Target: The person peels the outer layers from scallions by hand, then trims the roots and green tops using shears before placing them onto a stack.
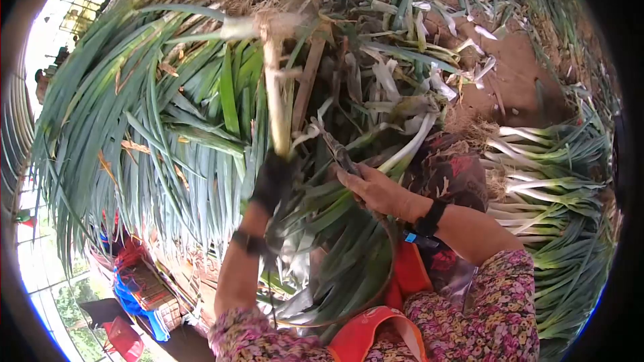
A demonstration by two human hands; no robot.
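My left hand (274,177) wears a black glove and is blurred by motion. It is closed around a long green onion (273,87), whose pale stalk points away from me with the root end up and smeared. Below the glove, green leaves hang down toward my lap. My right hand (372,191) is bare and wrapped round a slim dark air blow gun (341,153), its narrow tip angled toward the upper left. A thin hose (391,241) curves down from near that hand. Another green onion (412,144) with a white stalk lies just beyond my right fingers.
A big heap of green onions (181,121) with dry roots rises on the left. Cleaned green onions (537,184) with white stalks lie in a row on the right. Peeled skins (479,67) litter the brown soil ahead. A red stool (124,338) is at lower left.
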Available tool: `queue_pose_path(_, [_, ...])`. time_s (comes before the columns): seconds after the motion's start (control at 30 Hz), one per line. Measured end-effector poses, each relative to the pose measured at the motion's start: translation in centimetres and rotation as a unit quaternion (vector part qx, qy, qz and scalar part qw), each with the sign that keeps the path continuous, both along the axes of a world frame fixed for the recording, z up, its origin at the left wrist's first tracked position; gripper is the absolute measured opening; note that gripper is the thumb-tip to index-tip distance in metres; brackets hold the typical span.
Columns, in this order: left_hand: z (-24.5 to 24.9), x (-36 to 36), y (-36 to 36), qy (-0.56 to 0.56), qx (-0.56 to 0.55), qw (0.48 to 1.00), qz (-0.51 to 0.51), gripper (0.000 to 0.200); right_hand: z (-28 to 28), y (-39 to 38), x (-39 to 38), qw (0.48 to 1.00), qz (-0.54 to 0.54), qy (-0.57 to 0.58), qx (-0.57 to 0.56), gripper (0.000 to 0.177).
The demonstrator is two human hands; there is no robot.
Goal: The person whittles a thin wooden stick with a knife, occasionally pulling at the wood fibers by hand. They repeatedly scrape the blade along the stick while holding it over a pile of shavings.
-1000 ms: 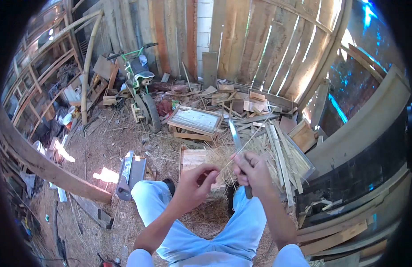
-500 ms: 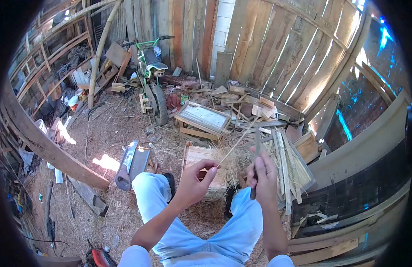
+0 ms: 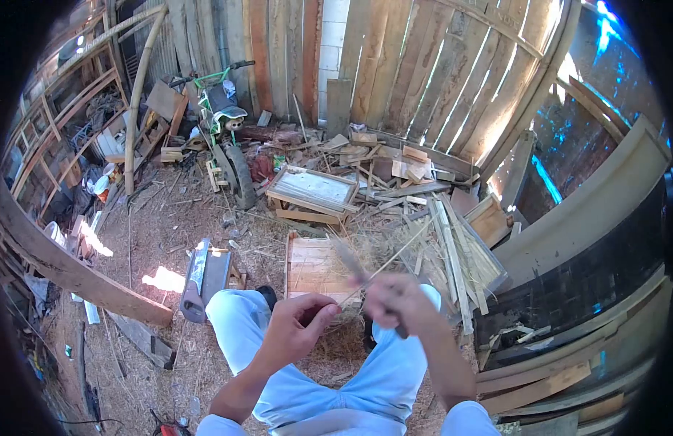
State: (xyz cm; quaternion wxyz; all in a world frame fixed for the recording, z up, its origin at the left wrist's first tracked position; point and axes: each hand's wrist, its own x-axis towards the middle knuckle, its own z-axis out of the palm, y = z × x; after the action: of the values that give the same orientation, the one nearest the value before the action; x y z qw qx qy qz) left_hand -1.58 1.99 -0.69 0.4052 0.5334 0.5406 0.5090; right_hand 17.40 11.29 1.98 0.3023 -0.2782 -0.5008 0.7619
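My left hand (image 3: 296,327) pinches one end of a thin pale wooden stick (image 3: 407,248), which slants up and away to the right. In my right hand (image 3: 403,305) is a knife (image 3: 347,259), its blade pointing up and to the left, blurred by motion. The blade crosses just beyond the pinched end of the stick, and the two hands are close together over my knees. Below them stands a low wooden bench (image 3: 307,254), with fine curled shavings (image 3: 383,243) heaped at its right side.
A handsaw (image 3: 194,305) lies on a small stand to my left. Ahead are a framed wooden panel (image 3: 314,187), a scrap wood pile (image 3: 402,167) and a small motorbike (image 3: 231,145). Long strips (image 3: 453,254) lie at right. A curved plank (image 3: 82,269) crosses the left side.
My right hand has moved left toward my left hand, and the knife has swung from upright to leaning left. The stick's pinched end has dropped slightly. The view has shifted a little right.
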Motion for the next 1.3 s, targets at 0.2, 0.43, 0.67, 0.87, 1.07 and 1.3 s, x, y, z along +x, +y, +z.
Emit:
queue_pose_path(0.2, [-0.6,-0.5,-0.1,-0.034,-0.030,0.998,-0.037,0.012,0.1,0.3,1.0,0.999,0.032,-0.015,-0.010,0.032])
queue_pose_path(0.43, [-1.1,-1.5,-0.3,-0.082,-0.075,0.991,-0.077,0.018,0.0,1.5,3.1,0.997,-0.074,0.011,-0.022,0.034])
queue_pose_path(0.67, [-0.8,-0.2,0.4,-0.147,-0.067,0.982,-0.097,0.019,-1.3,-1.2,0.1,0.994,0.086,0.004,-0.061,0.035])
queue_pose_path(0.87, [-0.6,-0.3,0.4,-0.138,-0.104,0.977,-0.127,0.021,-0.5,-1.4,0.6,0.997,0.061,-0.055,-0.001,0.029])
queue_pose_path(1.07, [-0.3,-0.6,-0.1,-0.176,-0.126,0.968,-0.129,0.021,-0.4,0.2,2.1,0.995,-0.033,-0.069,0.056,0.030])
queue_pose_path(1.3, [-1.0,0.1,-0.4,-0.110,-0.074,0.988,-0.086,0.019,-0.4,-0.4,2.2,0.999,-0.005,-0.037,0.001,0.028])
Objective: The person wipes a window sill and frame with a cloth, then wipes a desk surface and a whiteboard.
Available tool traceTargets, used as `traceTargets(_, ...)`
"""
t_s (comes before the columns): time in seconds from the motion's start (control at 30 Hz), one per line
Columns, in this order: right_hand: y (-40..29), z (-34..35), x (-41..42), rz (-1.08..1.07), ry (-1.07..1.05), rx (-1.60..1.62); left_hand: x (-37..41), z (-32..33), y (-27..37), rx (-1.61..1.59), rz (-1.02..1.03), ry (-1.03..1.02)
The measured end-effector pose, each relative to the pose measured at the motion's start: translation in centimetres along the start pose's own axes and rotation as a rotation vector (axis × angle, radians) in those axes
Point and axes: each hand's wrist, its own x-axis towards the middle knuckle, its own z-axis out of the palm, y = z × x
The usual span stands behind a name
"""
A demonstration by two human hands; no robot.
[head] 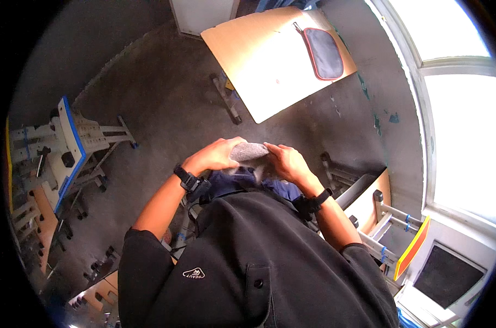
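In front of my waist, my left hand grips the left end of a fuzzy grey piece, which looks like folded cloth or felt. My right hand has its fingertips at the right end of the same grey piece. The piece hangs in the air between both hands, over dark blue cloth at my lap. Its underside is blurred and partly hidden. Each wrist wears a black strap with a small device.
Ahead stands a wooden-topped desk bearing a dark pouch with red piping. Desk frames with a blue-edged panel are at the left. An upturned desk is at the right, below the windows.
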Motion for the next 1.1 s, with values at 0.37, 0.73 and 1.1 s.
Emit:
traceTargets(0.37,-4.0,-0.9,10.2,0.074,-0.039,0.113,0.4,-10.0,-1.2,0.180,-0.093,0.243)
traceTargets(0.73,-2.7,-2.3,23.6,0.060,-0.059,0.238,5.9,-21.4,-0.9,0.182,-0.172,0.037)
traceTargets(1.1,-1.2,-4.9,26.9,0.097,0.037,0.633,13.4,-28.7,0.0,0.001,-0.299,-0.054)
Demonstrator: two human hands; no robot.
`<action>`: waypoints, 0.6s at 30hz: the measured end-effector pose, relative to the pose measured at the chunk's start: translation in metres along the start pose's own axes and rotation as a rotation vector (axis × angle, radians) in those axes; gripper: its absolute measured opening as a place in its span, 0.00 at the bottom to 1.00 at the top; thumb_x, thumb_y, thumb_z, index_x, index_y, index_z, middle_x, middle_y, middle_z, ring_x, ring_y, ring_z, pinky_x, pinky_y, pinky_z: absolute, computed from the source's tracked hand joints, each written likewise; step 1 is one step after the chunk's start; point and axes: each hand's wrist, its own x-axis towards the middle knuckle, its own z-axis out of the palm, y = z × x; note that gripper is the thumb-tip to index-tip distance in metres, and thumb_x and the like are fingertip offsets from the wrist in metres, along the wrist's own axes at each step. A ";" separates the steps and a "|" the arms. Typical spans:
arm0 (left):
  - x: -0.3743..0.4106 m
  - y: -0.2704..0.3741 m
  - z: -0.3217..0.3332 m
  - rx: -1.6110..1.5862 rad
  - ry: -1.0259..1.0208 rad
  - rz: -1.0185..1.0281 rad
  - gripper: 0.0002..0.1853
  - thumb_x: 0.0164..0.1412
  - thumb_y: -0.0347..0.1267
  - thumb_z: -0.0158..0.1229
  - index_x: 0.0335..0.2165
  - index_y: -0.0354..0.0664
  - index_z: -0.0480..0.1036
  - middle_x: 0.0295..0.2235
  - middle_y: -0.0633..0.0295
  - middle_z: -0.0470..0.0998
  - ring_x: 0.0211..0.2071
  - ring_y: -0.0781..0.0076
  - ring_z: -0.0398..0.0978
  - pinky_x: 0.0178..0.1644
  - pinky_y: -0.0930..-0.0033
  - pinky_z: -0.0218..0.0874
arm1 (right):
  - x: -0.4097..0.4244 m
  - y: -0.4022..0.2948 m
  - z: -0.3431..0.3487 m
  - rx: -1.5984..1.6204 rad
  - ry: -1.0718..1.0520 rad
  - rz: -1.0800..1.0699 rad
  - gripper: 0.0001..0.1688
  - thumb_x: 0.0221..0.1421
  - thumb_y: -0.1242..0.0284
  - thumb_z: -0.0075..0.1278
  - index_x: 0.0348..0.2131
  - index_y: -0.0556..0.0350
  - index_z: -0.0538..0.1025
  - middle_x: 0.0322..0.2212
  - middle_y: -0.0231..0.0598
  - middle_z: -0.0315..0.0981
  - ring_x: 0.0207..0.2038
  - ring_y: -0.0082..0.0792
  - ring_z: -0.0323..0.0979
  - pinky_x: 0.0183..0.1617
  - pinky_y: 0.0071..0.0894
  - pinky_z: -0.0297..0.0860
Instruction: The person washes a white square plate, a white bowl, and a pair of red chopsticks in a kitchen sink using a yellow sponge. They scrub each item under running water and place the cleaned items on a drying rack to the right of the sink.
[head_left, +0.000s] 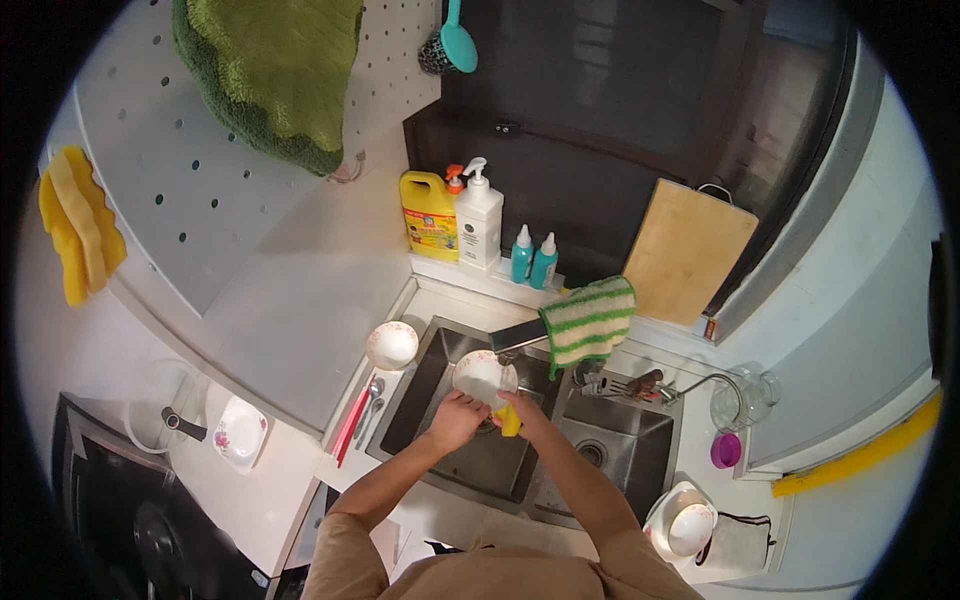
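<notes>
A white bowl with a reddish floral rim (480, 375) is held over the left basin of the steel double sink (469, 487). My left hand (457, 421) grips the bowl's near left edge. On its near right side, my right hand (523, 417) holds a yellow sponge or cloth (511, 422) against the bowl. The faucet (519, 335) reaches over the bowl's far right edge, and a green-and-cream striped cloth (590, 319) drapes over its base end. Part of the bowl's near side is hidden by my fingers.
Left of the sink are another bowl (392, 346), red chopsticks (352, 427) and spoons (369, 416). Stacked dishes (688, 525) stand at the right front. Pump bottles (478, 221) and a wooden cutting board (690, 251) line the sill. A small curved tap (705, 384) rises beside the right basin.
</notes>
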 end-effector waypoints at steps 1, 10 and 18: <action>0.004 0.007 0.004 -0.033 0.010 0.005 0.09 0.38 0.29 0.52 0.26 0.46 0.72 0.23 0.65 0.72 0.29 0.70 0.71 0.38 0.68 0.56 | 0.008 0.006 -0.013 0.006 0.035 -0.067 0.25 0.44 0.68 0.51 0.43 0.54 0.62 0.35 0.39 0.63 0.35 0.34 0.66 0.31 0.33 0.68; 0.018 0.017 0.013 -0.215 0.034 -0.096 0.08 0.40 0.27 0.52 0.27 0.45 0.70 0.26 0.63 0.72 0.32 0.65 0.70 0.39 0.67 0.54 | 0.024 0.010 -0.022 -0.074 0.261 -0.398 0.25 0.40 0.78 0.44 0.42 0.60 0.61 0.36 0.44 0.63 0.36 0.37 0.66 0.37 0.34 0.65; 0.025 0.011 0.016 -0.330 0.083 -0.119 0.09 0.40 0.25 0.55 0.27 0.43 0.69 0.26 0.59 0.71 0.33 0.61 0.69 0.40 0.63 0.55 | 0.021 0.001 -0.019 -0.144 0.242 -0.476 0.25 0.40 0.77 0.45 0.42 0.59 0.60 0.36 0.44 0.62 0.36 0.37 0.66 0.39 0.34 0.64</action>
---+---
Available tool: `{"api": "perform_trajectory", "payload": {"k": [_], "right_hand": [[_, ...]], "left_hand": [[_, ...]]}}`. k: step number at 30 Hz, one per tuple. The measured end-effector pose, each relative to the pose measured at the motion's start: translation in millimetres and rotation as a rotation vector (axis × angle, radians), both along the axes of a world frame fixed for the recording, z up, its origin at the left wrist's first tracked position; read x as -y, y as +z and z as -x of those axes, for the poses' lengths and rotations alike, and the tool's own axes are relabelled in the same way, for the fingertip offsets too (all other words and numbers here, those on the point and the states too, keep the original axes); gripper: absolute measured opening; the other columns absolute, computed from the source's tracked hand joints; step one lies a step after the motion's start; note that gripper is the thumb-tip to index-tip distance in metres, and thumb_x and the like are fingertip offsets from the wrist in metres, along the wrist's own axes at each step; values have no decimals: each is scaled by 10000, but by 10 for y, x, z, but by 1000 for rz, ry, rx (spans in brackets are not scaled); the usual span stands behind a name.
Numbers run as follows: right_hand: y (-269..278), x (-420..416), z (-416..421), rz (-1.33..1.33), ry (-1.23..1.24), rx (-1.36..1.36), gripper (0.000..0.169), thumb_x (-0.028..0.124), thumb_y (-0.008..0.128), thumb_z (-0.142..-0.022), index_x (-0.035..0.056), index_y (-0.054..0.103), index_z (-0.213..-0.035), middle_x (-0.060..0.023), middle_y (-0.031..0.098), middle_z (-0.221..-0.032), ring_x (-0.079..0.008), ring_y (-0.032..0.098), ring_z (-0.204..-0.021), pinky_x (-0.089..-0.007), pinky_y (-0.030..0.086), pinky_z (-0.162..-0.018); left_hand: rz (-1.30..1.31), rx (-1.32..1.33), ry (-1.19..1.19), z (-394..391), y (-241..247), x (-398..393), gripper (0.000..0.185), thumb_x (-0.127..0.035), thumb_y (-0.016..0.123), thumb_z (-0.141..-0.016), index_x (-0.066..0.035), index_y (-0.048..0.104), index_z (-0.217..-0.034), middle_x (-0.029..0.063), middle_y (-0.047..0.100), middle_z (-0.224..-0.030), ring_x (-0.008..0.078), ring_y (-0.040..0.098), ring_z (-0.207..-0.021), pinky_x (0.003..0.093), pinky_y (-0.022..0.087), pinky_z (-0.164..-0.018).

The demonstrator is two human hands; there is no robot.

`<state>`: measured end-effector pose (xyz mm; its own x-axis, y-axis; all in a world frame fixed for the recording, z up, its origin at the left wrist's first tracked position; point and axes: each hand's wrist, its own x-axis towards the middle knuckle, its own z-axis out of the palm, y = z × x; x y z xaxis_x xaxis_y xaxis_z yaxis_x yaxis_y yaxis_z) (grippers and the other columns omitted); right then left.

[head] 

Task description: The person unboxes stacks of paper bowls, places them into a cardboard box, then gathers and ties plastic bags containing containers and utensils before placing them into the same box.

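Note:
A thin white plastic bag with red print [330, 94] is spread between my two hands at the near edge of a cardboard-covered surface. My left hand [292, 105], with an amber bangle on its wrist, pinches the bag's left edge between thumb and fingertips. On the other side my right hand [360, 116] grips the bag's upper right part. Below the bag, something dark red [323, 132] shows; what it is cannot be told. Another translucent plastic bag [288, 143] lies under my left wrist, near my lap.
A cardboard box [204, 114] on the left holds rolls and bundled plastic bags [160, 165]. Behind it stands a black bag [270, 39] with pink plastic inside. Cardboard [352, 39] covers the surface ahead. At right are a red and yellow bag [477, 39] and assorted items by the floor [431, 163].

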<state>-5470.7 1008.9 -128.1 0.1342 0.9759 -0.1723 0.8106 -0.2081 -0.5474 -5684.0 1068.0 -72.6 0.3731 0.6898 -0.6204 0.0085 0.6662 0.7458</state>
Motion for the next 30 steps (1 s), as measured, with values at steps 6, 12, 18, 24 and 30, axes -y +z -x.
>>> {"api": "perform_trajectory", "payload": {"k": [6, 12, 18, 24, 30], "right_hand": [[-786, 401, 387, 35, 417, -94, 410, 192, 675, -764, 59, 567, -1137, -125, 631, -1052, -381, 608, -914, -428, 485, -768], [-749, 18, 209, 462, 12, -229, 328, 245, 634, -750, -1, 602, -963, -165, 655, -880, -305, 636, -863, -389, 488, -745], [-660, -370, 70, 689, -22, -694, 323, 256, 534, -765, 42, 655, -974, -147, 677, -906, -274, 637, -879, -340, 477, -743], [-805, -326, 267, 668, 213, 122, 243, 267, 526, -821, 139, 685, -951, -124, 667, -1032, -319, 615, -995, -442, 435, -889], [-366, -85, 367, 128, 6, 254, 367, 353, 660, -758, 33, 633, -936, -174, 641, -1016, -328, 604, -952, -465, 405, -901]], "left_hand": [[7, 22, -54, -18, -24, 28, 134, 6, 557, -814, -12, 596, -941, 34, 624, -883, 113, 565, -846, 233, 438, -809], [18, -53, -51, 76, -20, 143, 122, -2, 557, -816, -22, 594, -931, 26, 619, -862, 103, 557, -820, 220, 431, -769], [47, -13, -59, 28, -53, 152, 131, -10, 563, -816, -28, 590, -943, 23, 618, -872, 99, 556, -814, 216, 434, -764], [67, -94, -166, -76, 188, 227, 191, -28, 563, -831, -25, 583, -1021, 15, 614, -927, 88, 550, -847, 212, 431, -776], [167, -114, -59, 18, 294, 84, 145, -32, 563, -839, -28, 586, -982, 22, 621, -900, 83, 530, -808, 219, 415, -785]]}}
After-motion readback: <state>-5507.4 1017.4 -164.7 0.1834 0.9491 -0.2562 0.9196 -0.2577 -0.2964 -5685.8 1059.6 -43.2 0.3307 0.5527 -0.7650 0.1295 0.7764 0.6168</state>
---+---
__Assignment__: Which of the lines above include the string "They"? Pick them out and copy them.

__Answer space__:
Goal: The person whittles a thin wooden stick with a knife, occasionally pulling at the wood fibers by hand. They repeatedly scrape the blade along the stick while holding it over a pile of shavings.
Instruction: The person washes a white square plate, a white bowl, and a pair of red chopsticks in a kitchen sink using a yellow sponge. They scrub each item under running water and place the cleaned items on a drying rack to the right of the sink.

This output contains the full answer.